Size does matter: Area Cartograms in Cadenza
To not bore you with history lessons, theoretical explanations, and reasonings before you even get to see anything, here we go: Each federal state in Germany shown as a choropleth map where each state is colored to show the amount of crimes reported in 2018.
The data is based on statistics published by the German Federal Criminal Police Office (BKA) for the year 2018. First thing that catches the eye is North Rhine-Westphalia and the southern part appearing to be criminal hotspots. Looking at this map you would think twice before going to carneval or the Oktoberfest next year. But the colors and shapes try to mislead you here since they basically only manage to visualize the population density.
So the next step is to instead use a choropleth map visualizing crimes per capita.
Now it looks more evenly spread as one would expect. Some small darker regions exist but at least Bavaria, Baden-Württemberg, and Hesse are now safe havens.
This kind of visualizations is very common and usually get’s the job done. But since humans are imperfect machines we are easily fooled in our limited perception. In this case what happens is that the visualization of each federal state emits or reflects a certain amount of light in a certain wavelength and amplitude, the light then gets caught by our eyes and processed in our brain. And we overlook the huge impact the tiny states Berlin, Hamburg and Bremen have on the color scale.

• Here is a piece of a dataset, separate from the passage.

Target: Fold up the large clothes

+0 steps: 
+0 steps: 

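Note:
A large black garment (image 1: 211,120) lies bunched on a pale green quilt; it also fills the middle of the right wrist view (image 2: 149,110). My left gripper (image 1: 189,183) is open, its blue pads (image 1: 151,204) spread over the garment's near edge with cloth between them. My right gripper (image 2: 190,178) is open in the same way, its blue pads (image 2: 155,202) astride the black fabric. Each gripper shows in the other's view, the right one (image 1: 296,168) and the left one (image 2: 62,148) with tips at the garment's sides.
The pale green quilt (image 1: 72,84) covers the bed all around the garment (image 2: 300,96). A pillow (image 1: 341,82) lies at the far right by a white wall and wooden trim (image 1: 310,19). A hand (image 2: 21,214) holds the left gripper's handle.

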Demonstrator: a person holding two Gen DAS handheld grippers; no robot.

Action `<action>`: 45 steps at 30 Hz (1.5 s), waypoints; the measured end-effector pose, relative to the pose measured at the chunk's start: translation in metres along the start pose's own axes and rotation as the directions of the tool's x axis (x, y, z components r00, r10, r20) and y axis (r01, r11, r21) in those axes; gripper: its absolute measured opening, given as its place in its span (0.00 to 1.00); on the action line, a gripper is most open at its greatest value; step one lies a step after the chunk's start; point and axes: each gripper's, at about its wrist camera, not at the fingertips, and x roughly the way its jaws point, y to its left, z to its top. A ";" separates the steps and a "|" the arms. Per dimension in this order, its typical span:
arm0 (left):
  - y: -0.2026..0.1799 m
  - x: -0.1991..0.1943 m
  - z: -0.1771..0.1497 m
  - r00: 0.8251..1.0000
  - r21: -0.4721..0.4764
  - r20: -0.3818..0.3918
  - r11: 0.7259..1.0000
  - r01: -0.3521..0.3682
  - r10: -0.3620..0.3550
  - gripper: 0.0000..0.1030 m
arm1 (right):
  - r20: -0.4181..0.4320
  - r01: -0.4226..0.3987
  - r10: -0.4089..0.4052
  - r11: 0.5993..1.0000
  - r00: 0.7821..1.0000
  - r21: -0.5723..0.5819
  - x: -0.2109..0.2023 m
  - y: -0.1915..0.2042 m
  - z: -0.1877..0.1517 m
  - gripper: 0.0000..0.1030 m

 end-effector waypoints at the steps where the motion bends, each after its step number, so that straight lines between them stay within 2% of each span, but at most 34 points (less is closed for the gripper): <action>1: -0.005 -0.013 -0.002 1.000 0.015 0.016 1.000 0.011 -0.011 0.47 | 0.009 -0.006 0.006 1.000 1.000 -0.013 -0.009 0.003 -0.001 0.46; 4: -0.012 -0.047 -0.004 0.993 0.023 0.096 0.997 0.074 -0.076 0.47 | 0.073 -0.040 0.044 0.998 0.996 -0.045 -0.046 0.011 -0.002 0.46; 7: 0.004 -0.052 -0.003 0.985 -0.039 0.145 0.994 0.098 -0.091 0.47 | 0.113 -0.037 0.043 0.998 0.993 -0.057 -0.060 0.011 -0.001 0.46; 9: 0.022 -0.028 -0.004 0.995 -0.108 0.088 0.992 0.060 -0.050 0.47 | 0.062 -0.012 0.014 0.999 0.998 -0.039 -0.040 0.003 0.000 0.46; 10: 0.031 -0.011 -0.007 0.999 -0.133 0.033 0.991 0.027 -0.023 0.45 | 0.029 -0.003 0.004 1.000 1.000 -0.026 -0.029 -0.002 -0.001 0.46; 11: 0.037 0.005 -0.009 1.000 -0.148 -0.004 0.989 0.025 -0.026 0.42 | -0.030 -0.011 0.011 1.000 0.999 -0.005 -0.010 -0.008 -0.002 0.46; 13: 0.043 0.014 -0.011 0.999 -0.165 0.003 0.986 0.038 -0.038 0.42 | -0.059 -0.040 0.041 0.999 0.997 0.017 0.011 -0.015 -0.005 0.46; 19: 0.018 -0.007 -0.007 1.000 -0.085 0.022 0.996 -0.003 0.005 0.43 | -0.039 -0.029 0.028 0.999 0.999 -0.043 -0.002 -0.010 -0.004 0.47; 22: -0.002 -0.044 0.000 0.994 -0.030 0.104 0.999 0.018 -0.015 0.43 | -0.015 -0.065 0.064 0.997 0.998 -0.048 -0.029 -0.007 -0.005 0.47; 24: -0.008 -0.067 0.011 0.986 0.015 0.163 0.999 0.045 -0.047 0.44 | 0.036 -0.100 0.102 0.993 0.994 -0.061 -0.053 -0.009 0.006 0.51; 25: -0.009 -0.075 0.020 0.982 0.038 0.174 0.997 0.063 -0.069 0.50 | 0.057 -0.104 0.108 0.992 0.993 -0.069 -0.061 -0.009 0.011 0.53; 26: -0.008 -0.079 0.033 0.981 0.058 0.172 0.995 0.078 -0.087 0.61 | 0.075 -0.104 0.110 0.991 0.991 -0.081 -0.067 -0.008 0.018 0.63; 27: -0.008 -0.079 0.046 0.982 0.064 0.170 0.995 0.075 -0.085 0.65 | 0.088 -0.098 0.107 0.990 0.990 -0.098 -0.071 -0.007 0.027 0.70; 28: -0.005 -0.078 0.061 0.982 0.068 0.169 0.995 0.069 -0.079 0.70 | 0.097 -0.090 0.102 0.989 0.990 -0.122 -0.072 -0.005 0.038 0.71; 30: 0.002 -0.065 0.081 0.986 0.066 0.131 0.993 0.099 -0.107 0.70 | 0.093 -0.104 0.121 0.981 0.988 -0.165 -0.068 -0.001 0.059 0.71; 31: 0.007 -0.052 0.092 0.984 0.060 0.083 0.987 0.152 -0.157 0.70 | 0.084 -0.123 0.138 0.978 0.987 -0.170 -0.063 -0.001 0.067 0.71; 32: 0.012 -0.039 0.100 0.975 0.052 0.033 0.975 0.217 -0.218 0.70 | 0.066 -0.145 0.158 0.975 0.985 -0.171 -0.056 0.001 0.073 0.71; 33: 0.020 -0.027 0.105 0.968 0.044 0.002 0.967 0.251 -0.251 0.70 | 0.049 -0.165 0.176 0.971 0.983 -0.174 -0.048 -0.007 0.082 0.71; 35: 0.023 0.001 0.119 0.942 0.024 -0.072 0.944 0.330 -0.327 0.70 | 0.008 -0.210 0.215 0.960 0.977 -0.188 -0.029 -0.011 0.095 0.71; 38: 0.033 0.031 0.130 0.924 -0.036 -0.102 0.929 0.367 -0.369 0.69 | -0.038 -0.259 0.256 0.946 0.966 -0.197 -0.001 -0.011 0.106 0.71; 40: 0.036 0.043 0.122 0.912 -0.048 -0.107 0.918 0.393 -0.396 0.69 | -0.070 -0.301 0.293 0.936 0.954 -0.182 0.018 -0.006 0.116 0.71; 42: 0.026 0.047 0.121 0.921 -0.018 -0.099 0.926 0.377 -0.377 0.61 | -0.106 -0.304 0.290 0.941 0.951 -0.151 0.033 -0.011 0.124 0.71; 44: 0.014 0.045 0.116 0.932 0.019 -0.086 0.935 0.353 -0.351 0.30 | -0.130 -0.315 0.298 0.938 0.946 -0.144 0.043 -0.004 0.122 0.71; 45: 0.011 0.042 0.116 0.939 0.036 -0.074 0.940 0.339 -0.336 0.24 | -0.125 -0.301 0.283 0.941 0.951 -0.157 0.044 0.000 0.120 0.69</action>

What are alternatives that don’t fool us by predominantly showing big regions with little impact? Looks like we have to bend space! We can find a solution in using cartograms.
Cartograms take up a niche somewhere between charts and maps and there exist quite a few variants. Reading a small history of cartograms one finds applications in visualizing population, industrial productivity, or voting results. All cartograms work by modifying the original input region or line in order to better visualize a certain property. From here on out, I’ll only be talking about area cartograms, but be reminded that linear cartograms exists as well and might be used to visualize distances - like in a schematic subway map. The methods of generating cartograms all need to take a compromise between
- showing the correct target area,
- retaining the topology so that neighbors stay neighbors,
- retaining the shape and position so that regions can be easily recognized
Let me show you another example. One of the earlier known variants is named after Dorling. It focuses on showing the correct area but completely ignores the original shape by drawing circles instead of the original geometry. If you’ve ever tried to put glasses tightly next to each other into a cupboard, you’ll know that it is impossible to avoid gaps. Depending on the size of the glasses it is also never possible to arrange them in such a way that they touch a given subset of the other glasses. Hence, the topology will most likely be lost. But maybe this visualization is still more useful than just stacking bar charts next to each other because in such a chart you lose any intuition on recognizing spatially correlated data.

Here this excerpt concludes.